El pueblo Dorze se jacta de tener “chozas elefante”, construidas como un cono con una protuberancia en el frente y dos ventanas en la parte alta para permitir la salida de humo, elaboradas con las ramas de plátanos; árbol del que utilizan desde la fibra que sacan de las hojas, hasta la pulpa de las mismas para elaborar el kocho, alimento que consumen tanto con salsa picante como con miel. Hilan el algodón y tejen sus prendas, telas y mantas para vender. Las mujeres visten largas faldas blancas y se reúnen para entonar canciones con tonos alegres.


Por último, el pueblo Konzo es Patrimonio de la Humanidad, una de las razones es el cultivo de la tierra hecha en terrazas para atrapar el agua de la lluvia. Maíz, sorgo, soja, algodón, café, kats, tabaco, y lúpulo, que los lleva a fabricar cerveza, es el trabajo de cada día. Junto a esa actividad llevan adelante una serie de tareas que los distingue del resto. Trabajan la madera, también el caucho para elaborar calzado. Tienen escuelas y centros de salud.

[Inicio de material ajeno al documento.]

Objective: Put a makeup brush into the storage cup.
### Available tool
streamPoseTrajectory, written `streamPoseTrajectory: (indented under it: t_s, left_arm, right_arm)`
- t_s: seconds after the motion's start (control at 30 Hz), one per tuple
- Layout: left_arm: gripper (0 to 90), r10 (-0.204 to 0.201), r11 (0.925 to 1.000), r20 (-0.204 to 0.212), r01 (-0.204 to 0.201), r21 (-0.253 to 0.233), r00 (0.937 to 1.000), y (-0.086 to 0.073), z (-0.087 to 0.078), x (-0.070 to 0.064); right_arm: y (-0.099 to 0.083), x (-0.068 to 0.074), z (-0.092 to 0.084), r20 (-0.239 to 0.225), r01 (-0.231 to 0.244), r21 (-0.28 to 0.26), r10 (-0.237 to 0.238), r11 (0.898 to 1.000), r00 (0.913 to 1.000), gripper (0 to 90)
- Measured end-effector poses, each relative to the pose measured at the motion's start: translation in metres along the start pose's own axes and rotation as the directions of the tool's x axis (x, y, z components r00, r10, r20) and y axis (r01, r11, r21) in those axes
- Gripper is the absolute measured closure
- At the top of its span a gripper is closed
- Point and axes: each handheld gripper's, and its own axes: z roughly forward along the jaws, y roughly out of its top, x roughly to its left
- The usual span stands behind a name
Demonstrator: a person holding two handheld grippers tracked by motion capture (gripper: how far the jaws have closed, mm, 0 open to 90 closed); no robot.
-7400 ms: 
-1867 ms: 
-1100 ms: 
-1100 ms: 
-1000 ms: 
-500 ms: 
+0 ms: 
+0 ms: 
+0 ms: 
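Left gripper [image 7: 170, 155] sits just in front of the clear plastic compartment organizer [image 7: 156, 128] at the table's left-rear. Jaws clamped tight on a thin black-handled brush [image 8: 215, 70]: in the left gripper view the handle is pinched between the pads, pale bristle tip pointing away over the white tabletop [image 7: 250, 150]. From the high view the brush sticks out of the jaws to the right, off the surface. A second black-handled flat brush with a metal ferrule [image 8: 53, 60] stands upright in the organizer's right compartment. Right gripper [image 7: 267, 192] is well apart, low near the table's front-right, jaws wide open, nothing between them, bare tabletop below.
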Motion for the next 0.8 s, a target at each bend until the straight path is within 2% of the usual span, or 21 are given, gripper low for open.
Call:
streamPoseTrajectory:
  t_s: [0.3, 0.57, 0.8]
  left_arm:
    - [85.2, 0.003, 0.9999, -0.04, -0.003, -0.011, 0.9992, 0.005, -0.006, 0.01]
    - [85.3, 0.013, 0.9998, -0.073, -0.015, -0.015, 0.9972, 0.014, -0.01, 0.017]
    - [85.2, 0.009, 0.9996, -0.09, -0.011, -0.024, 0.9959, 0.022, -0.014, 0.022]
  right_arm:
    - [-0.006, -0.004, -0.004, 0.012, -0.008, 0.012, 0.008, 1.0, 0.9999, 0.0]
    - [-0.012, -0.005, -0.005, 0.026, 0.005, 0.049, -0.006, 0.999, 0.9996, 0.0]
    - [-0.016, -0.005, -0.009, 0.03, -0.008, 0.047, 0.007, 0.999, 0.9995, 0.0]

Apenas un vistazo a lo que puede llevar horas relatar. Lo que se conoce es incompleto, sesgado, tanto por el tiempo de recorrido como por falta de acceso al idioma de los habitantes. En un país que tiene más de 80 grupos tribales, nuestra visita fue a 7 de ellos, cada grupo tiene su lengua propia además del amhárico que es el idioma oficial del país.
Están mal alimentados, con necesidades básicas sin satisfacer, con un turismo que en los últimos años no aporta los ingresos previstos, primero por la pandemia y siempre por las continuas amenazas de guerras tribales, aunque eso sucede más en el norte que en el sur.
A finales del siglo XIX Italia pretendía ampliar su reinado al norte de África, y el país que se mantenía independiente era precisamente Etiopía. Hubo un enfrentamiento crucial y el ejército italiano, demasiado confiado y mal dirigido, fue derrotado por el etíope, en la batalla de Adwa en 1891.
Etiopía permaneció libre hasta la Segunda Guerra Mundial, cuando Mussolini intentó llevar a cabo una invasión. Se concretó solo durante unos cinco años y únicamente en grandes ciudades. Al caer derrotado el dictador del Estado Italiano, Etiopía recupera su independencia a través de tratados internacionales. Este hecho contundente ha favorecido que los diferentes grupos étnicos pudieran conservar sus costumbres, tradiciones y todo el acervo cultural de su origen.